Task to carry out: Each line below that contains the word "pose" must be copied.

(Dataset records)
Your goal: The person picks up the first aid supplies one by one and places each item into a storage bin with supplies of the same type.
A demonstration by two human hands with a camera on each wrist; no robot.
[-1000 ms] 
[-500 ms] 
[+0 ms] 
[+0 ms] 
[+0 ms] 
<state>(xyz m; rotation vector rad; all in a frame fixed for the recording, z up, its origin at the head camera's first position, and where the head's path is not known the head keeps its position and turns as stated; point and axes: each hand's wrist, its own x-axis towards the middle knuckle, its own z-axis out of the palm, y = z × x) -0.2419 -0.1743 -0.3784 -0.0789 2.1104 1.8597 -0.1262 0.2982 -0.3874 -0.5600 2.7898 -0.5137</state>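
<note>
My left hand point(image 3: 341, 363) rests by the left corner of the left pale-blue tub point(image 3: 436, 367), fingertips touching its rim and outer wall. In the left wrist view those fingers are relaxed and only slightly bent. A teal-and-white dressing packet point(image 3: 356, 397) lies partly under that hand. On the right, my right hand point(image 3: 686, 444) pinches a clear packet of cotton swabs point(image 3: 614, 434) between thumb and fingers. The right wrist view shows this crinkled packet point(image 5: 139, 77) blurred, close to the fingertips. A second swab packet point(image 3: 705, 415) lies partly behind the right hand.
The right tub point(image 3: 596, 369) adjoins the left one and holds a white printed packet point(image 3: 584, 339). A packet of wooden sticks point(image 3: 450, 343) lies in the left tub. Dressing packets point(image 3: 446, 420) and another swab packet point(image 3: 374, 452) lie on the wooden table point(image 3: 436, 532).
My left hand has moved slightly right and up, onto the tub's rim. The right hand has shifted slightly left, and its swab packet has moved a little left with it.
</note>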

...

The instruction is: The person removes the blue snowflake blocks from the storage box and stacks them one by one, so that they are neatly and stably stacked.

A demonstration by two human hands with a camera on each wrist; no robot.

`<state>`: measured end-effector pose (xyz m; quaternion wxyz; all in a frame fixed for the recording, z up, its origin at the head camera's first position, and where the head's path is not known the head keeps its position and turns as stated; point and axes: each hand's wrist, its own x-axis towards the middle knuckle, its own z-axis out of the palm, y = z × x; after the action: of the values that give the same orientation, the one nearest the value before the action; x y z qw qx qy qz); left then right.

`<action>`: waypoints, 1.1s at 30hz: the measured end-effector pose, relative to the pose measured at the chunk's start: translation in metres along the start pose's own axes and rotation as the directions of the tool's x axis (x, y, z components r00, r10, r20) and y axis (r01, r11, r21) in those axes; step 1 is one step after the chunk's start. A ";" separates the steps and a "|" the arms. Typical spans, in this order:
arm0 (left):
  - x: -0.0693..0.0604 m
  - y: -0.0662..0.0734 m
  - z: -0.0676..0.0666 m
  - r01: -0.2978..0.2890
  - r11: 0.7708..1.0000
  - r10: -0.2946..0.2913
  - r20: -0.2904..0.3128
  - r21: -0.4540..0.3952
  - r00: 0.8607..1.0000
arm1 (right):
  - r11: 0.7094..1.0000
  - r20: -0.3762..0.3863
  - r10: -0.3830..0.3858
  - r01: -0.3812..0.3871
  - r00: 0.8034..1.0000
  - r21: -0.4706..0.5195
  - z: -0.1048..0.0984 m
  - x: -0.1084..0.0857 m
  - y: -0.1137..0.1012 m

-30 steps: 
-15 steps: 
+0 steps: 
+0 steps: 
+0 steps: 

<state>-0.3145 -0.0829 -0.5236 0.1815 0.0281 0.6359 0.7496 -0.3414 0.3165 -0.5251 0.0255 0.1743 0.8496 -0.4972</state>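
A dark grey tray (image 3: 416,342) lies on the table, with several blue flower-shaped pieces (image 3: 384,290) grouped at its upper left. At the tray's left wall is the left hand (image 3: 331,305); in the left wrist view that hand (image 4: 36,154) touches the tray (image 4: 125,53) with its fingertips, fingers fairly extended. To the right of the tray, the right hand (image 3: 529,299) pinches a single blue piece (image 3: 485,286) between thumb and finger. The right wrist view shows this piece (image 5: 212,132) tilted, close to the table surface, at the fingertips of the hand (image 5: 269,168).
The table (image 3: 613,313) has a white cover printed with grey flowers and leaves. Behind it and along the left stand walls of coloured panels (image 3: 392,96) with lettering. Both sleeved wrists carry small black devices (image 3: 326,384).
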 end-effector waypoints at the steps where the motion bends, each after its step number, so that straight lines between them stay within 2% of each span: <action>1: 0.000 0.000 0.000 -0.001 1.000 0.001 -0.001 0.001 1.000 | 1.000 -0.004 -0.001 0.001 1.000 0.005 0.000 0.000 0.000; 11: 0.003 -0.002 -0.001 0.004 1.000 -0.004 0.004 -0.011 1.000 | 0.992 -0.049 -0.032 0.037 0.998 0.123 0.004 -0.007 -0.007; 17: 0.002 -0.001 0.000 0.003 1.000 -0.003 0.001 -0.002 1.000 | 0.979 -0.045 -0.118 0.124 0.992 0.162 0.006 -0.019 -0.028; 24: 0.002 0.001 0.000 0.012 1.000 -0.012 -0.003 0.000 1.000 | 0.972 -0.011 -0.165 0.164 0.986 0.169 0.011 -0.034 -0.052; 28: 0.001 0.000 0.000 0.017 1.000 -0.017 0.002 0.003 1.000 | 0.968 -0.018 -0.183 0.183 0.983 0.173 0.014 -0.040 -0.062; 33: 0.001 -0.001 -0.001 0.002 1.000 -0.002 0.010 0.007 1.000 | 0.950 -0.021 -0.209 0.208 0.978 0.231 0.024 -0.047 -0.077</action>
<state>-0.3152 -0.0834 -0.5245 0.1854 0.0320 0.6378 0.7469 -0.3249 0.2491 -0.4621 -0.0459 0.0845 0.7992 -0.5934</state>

Exercise solution:
`<state>`: measured end-effector pose (xyz m; quaternion wxyz; all in a frame fixed for the recording, z up, its origin at the head camera's first position, and where the head's path is not known the head keeps its position and turns as stated; point and axes: each hand's wrist, its own x-axis towards the middle knuckle, its own z-axis out of the palm, y = z × x; after the action: of the values that give the same orientation, the one nearest the value before the action; x y z qw qx qy qz); left then right.
`<action>`: waypoints, 1.1s at 30hz: the measured end-effector pose, relative to the pose measured at the chunk's start: translation in metres along the start pose's own axes and rotation as the directions of the tool's x axis (x, y, z components r00, r10, r20) and y axis (r01, r11, r21) in those axes; step 1 is one step after the chunk's start. A ";" separates the steps and a "|" the arms. Typical spans, in this order:

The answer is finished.